2. However Section 11 Access to Justice Act 1999 ("costs in funded cases") limits the power to award costs against a publicly funded litigant. Except in prescribed circumstances, costs ordered against an individual who is so funded shall not exceed the amount (if any) which is a reasonable one for him to pay having regard to all the circumstances including:
a) the financial resources of all the parties to the proceedings and
b) their conduct in connection with the dispute to which the proceedings relate.
3. However Section 11(3) provides for regulations to be made about costs in relation to proceedings in which services are funded by the LSC as part of the Community Legal Service. Regulation 3 Community Legal Service (Cost Protection) Regulations 2000 sets out the prescribed circumstances in which costs protections does or does not apply. Regulation 3(1)(e) states:
Cost protection shall not apply in relation to such parts of proceedings or prospective proceedings as are funded for the clients by way of:-
Legal Representation in family proceedings. .
Therefore costs can always be ordered against a publicly funded party (if appropriate).
4. There are exceptions . Where funding is withdrawn by revoking the client's certificate, cost protection shall not apply, either in respect of work done before or after the revocation .

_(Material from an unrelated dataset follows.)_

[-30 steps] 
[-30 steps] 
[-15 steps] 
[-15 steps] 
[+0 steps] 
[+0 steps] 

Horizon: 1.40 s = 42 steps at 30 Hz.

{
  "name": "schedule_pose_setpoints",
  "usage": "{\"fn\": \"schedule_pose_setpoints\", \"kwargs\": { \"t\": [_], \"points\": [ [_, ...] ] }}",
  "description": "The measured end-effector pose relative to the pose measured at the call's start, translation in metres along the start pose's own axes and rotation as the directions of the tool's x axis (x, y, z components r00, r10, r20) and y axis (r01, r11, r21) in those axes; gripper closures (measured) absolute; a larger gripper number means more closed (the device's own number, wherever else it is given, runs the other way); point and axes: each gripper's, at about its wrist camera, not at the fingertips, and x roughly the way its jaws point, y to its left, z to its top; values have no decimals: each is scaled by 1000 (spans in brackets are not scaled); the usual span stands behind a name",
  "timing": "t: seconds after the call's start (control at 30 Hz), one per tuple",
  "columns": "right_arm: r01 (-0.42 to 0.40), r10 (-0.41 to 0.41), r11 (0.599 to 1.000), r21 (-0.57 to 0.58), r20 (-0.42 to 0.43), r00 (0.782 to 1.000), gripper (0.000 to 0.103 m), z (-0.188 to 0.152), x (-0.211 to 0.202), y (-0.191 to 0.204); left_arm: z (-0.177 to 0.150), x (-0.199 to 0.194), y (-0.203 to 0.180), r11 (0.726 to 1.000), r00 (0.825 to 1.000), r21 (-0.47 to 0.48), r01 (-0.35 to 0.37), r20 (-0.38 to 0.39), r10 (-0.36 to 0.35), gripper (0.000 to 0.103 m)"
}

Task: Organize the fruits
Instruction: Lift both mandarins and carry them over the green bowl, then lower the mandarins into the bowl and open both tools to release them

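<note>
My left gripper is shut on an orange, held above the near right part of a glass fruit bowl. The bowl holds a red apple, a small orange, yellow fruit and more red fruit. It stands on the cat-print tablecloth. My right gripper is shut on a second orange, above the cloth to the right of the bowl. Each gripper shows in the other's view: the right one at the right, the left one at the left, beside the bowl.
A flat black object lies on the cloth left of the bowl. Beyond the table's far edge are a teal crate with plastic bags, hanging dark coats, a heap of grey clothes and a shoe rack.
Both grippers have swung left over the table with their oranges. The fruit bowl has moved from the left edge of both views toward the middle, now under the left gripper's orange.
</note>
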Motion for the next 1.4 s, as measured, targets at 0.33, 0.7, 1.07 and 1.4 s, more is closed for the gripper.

5. The Administration of Justice Act 1999, section 11(4)(d) enables regulations to be made to deal with orders for costs against the Legal services Commission where one of the parties to the litigation is legally aided. Regulation 5(2) of the Community Legal Service (Cost Protection) Regulations 2000 enables the courts to make such orders (subject as set out in the remainder of the regulation), but only where costs protection applies {reg 5(1)(c)). Because costs protection is disapplied by reg 3(1) then a successful paying defendant or respondent to family proceedings commenced by legally aided party cannot obtain an order for costs against the Legal Services Commission. His only remedy is against the legally aided defendant personally.
6. In ancillary relief cases new rules introduced by The Family Proceedings (Amendment) Rules 2006 (S.I. 2006. No. 352) came into force on 3rd April 2006. The new rules apply to all applications for ancillary relief made in a petition or answer as from 3rd April 2006.
7. The rules changed because in the majority of ancillary relief cases it is a difficult exercise to achieve a fair and just financial settlement. Often an order which had been carefully constructed by the court could be destabilised because one party had not beaten a "Calderbank" offer. The general view was that the "Calderbank" offers created as many problems as they solved and had introduced an element of "gamesmanship". The FPR rules on costs were widely regarded as too complex. Rule 2.69 which allowed parties to make offers "without prejudice save as to costs" and to rely on such offers in connection with a costs application following the final hearing of the application for ancillary relief has now gone.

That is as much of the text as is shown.